Postoperative adverse neurological symptoms are frequent occurrences in the older patients after major
surgery. These involve delirium, subsyndromal delirium and opioid toxicities. An acute change in mental
status, along with inattention are often hallmark of a larger geriatric syndrome commonly called postoperative
delirium, and a related entity, subsyndromal delirium can be considered as subclinical delirium. Patients who
develop postoperative delirium typically stay in the hospital longer and have an increased risk of post-
discharge decline in functional and cognitive status, and even increased long-term mortality. Patients with
opioids toxicities such as over-sedation may also have associated respiratory depression, and if not clinically
recognized, may progress to full respiratory arrest if the depression is profound and prolonged.
The symptoms of postoperative delirium, subsyndromal delirium, and opioid toxicities are commonly
thought to be related to the administration of intravenous opioids, conventional therapy prescribed for the
alleviation of postoperative pain. For patients who have these adverse neurological symptoms, the typical
strategy is to stop the administration of opioids in the hope of reversing these changes.
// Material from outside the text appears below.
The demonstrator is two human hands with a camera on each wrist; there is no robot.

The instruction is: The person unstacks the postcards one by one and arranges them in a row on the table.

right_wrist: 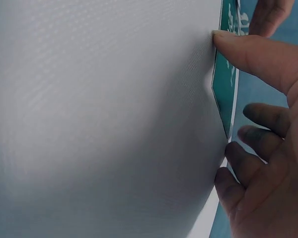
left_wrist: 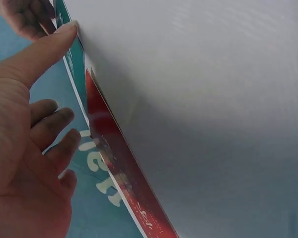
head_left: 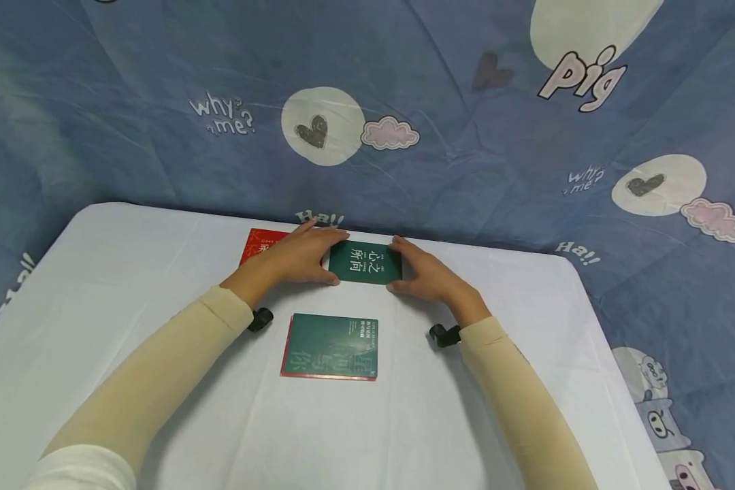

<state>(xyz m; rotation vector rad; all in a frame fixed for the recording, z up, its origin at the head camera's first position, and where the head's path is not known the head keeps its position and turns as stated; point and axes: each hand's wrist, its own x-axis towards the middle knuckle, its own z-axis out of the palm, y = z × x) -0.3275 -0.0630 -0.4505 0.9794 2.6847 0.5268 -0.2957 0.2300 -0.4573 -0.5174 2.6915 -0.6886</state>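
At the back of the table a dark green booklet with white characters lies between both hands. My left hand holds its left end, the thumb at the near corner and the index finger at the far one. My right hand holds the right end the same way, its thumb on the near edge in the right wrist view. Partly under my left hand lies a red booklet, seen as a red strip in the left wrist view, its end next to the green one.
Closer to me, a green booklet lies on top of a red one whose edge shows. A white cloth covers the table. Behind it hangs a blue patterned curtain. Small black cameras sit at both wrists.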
However, with the
cessation of opioids administration, patients may rebound with substantial postoperative pain which may
actually increase their symptoms of confusion since pain has been reported to be associated with
postoperative delirium. In current clinical practice, the titration of intravenous opioids in the treatment
postoperative pain is largely empirical. Whether biomarkers can explain, or predict the symptoms of
postoperative cognitive changes has not been previously evaluated in a systematic fashion.
The objective of this study is to leverage several existing large patient cohort databases to determine the
relationship of genetic variants and the phenotypes of postoperative delirium, subsyndromal delirium and
opioid toxicities. The combined databases to be used in this investigation consist of over two thousand older
patients who have undergone major non-cardiac surgery at three separate university medical centers. All
patients were assessed for the presence of in-hospital postoperative delirium, subsyndromal delirium, and
opioid toxicities using validated and structured protocols. Because three heterogeneous patient populations
will be included in the discovery cohort plus a 4th prospectively recruited cohort as the validation cohort, our
study has the unique opportunity to determine both internal and external validity of our findings. Our central
hypothesis is that individuals who have a certain genetic profile have a higher incidence of postoperative
delirium, subsyndromal delirium, and opioid toxicities.
Our results will have significant impact on precision medicine and our strategy of assessment of
biomarkers to facilitate personalized postoperative pain and symptom management may result in a decrease of
postoperative delirium, subsyndromal delirium, and opioid toxicities in the at risk older population.